Le fait que les Etats membres aient structurellement divergé avec l’avènement de l’union monétaire n’a guère aidé. Une réglementation plus judicieuse – et moins lourde – pourrait générer un important potentiel économique. Il est également essentiel que les politiques structurelles soutiennent des domaines concurrentiels. Par exemple, les dépenses actuelles consacrées à l’agriculture sont beaucoup trop élevées.

Par rapport au Brexit, Verheugen ne voit que des perdants des deux côtés de la Manche. Il a perdu l’espoir que le Brexit puisse déboucher sur une meilleure stratégie de l’UE dans ses relations avec les pays tiers. En matière de relations internationales en particulier, le départ du Royaume-Uni constitue une lourde perte pour l’UE. L’ancien vice-président avait précisé ne pas vouloir donner de conseils à la Suisse, mais s’y est finalement résolu à la demande de l’assistance. Son évaluation était univoque : en tant qu’ancien commissaire, il connaît parfaitement le fonctionnement de l’UE et est d’avis que la Suisse n’obtiendra pas de meilleur résultat que le projet d’accord institutionnel actuellement sur la table.

L’avenir de l’idée européenne

Trop souvent, le débat public se concentre exclusivement sur la dimension économique de l’intégration européenne. Mais Verheugen souligne que l’importance stratégique de la politique étrangère et de sécurité excède la simple vision de l’UE en tant qu’espace économique unifié.

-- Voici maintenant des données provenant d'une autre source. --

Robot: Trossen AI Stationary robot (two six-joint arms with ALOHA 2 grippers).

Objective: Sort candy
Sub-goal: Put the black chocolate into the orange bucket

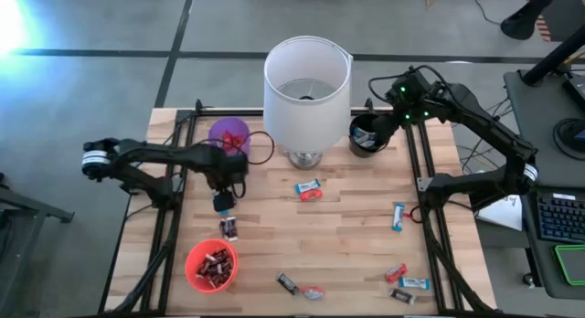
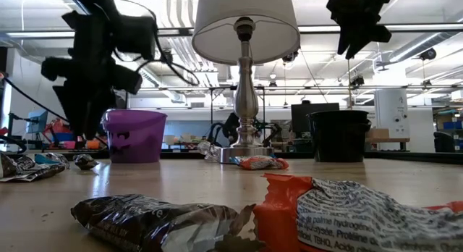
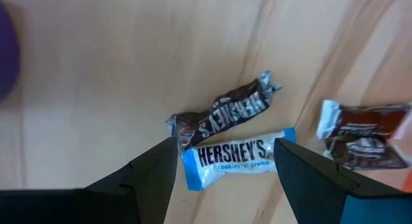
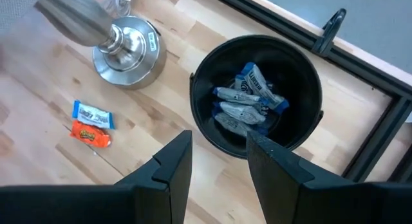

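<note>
Lampshade (image 1: 307, 80) is hiding the table's (image 1: 356, 236) far-edge middle; shiny candy (image 3: 233, 156) is lying under the spread left gripper (image 3: 225, 166); right gripper (image 4: 219, 156), fingers apart and empty, is hovering above the black cup (image 4: 206, 69).

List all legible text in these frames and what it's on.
"HERSHEY'S cookies 'n' creme": blue-and-white bar, left wrist view.
"HERSHEY'S": dark bar just beside it.
Brown wrapper nearby: print blurred.
"palme hydrogéné... TBHQ": orange wrapper, low view, partly readable.
Other candy print: too small.
</note>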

L’UE doit maintenir sa capacité d’action sur la scène politique mondiale, d’autant plus parce que l’âge d’or des grandes puissances européennes est définitivement révolue. «Nous ne sommes plus le centre du monde. Nous devrions nous y résigner et en même temps essayer de conserver une voix dans les affaires du monde.» Globalement, l’UE devrait parler d’une seule voix sur de nombreuses questions, telles que les problèmes climatiques et environnementaux, la répartition des richesses, les flux de réfugiés, l’expiration des traités sur les armes de destruction massive ou l’ascension de la Chine au rang de puissance mondiale.

Verheugen est très crédible lorsqu’il déclare que «l’idée européenne reste l’une des meilleures que nous ayons jamais eues et nous en avons besoin pour affronter l’avenir. Notre responsabilité pour la paix est aussi liée à la politique mondiale». Il faut espérer que les visionnaires seront majoritaires au prochain Parlement européen.